Of course, there are always those students of both genders who claim to be blissfully unaffected by our cultural preoccupation with thinness and concomitant food restriction. I suspect that some of them are in denial (the old “refusing to be a victim” bit), while a lucky few may be genuinely untouched by concern about eating. They are fortunate, but they are also rare among American tween, teen, and twenty-something women.

I am a great believer that one of the most important narratives in feminist history is that of women’s struggle to gain the right to pleasure. Broadly speaking, patriarchal culture tells women that their only source of permissable pleasure and happiness is centered on others: one can derive joy from feeding one’s child, but not from feeding oneself; one can derive joy from pleasing one’s husband in bed, but not from masturbation; one can derive joy from putting one’s husband through law school, but not for putting oneself through. And so on. This is what feminists call the “doctrine of contingent happiness” — the old fancy that virtuous women only derive real, enduring joy solely through sharing with others.

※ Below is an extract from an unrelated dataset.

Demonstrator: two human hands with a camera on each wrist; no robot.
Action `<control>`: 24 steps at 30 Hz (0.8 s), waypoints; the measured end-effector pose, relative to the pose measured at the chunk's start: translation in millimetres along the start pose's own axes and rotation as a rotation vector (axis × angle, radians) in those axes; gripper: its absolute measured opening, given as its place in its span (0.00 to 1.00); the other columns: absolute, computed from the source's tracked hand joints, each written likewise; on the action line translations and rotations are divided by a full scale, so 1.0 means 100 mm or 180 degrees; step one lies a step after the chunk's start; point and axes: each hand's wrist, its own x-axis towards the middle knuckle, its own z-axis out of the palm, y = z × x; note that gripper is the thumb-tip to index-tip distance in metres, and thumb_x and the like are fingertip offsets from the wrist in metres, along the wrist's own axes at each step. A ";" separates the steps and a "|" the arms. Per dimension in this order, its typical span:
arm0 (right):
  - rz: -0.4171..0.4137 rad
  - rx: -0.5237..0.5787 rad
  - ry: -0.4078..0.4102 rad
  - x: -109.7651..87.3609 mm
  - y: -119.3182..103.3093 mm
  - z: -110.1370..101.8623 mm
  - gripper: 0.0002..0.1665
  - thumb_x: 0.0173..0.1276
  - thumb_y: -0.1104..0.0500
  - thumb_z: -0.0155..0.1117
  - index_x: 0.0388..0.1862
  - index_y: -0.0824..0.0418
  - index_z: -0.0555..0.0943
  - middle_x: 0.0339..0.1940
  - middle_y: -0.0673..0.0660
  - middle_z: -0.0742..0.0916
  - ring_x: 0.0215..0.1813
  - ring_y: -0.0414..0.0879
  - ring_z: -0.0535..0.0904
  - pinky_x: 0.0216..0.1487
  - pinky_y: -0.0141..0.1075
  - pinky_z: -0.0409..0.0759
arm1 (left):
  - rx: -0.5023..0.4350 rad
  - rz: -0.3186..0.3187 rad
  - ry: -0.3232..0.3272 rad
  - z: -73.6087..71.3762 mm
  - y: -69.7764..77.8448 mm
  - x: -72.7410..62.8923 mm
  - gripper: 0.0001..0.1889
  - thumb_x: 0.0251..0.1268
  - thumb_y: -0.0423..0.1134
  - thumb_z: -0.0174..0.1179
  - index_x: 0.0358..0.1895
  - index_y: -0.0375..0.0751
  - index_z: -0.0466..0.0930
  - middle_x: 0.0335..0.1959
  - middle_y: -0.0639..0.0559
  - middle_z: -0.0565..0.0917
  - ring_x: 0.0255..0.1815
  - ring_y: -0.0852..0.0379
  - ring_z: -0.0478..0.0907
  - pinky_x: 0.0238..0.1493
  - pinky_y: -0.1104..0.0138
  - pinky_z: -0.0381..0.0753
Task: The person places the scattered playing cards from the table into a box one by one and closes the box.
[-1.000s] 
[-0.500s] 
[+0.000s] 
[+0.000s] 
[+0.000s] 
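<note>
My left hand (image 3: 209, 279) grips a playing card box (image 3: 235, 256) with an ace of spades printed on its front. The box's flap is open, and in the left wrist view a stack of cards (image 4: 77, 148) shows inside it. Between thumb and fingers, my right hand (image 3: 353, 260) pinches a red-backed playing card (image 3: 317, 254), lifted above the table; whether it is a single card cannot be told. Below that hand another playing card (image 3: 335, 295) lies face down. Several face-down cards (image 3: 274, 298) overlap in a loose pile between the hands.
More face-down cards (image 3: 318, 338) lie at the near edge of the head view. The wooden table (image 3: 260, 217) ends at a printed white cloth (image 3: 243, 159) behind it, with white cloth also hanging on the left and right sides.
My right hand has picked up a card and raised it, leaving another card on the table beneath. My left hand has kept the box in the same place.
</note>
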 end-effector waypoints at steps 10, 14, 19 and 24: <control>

As a Christian, I am a profound believer in the importance of self-sacrifice. There are times and places where self-denial is indeed virtuous, particularly when self-indulgence would cause obvious harm to others. But traditional culture makes the mistake of turning self-sacrifice into an idol. Self-denial is blessed when it draws us closer to God or when it benefits others — but it is not blessed in and of itself. Dieting for the sake of beauty is a form of destructive self-denial that follows an old pattern: “good women” repress and control their base, physical desires.

To paint with broad strokes, earlier periods in American culture demonized women’s sexuality. (Certain elements in our culture continue to do so.) But a healthy percentage of American society has, for better or worse, become reluctant to use moral terms to describe their own sexual behavior or that of others. The language of “to each his or her own” has become dominant, and I’m fairly confident that that is something of a good thing. But today, we demonize women’s appetite for food using the same language our forebears used for sex: “sinful”, “decadent”, “bad.” We have stopped condemning one essential human activity and begun to attack another.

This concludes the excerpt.